Records to process Start Marker
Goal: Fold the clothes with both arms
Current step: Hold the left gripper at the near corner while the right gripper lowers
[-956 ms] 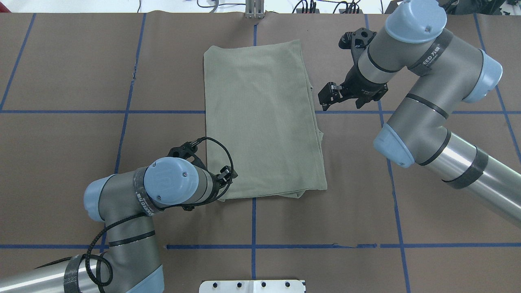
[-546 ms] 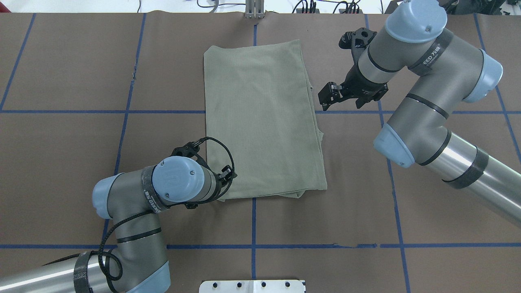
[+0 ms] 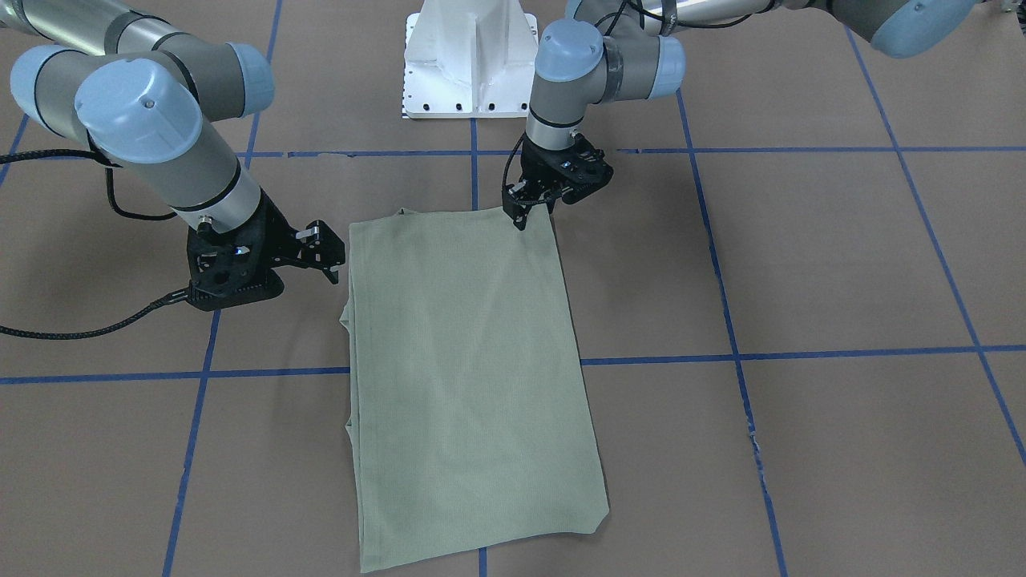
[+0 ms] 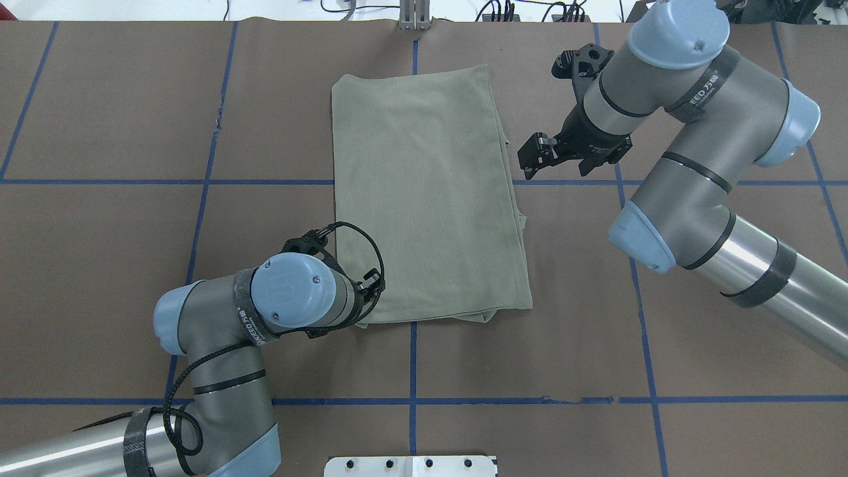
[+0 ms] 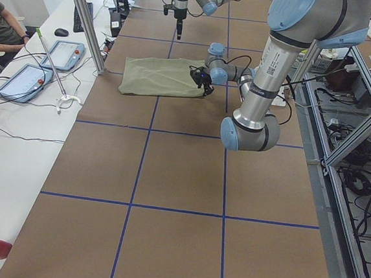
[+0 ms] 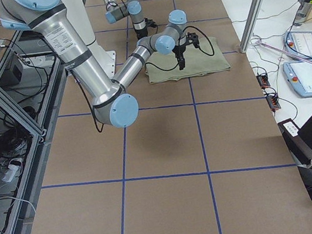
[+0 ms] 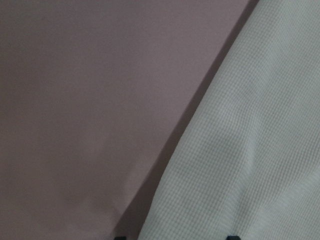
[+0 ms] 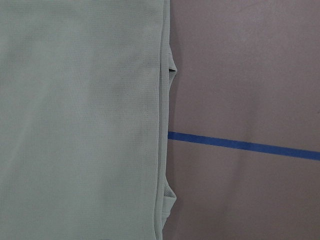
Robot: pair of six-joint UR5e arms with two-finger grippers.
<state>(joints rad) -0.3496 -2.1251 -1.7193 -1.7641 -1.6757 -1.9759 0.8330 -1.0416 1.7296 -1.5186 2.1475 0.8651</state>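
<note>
the left arm (image 4: 225,377) and right arm (image 4: 692,192) are silver-grey tubes with light blue joint caps, each cap round with a small screw. black bands ring the links, some printed with white lettering. the upper links shine as bare metal. a braided black cable (image 4: 372,242) loops beside the left wrist.

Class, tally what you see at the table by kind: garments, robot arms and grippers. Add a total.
Garments: 1, the green shirt
Robot arms: 2, the left arm and the right arm
Grippers: 2, the left gripper and the right gripper
Total: 5
</note>
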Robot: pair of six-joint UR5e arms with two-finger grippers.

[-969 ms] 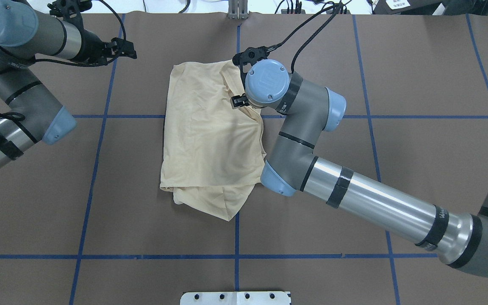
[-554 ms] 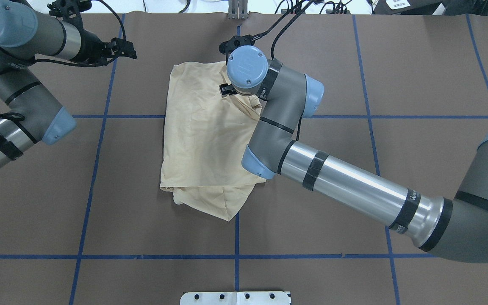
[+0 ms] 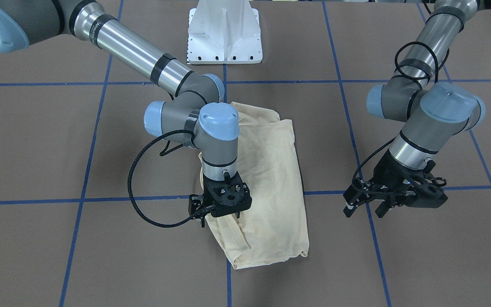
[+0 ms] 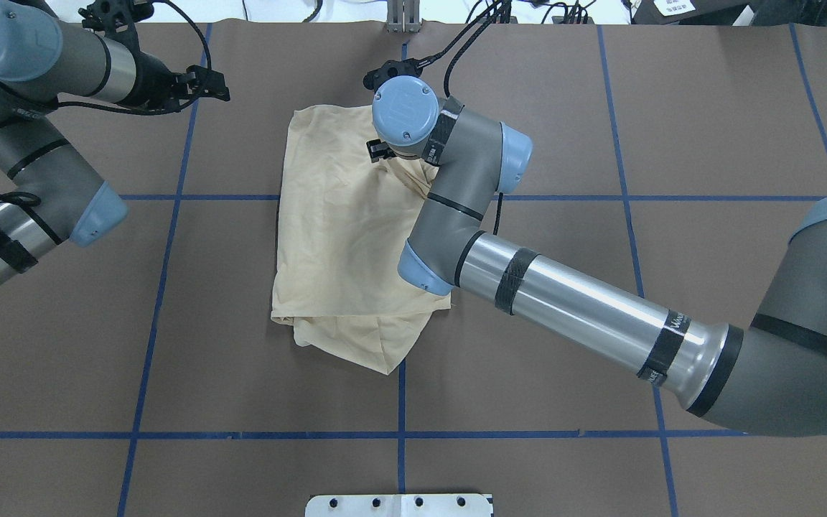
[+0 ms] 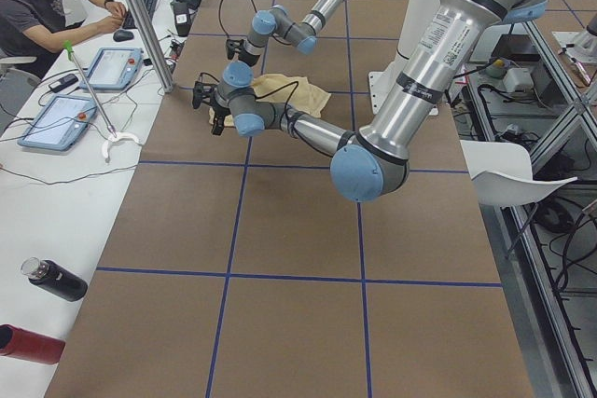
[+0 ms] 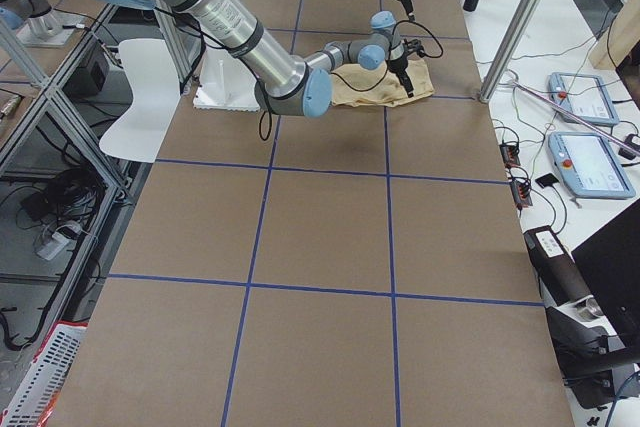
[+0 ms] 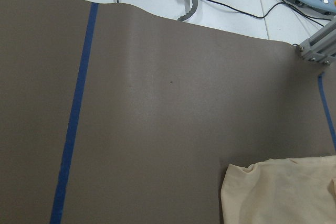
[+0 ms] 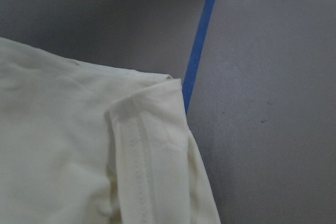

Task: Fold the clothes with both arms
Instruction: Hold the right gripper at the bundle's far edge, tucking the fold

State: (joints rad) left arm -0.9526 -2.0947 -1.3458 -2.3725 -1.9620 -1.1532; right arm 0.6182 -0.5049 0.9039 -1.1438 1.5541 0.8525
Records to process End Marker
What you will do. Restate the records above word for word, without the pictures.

Response.
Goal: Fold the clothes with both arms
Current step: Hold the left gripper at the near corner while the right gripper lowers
[-956 ms] 
[-546 ms] 
[+0 ms] 
[+0 ms] 
[+0 ms] 
[+0 ms] 
[+0 ms] 
[+0 ms] 
Robot: pair of six-joint UR5e arms with two-finger grippers.
<state>(joints rad) -0.3496 -2.1251 -1.7193 -1.7641 -1.6757 -1.9759 0.8330 -1.0416 1.7296 -1.5186 2.1475 0.8651</state>
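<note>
the left arm (image 4: 225,377) and right arm (image 4: 692,192) are silver-grey tubes with light blue joint caps, each cap round with a small screw. black bands ring the links, some printed with white lettering. the upper links shine as bare metal. a braided black cable (image 4: 372,242) loops beside the left wrist.

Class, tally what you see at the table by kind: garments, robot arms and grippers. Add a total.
Garments: 1, the green shirt
Robot arms: 2, the left arm and the right arm
Grippers: 2, the left gripper and the right gripper
Total: 5
</note>
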Robot: pair of six-joint UR5e arms with two-finger grippers.

[-969 ms] 
[-554 ms] 
[+0 ms] 
[+0 ms] 
[+0 ms] 
[+0 ms] 
[+0 ms] 
[+0 ms] 

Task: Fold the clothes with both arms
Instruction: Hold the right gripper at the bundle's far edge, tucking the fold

State: (joints rad) left arm -0.9526 -2.0947 -1.3458 -2.3725 -1.9620 -1.1532; right arm 0.6182 -0.5049 0.9039 -1.1438 1.5541 0.8525

That is the complete answer to the exercise.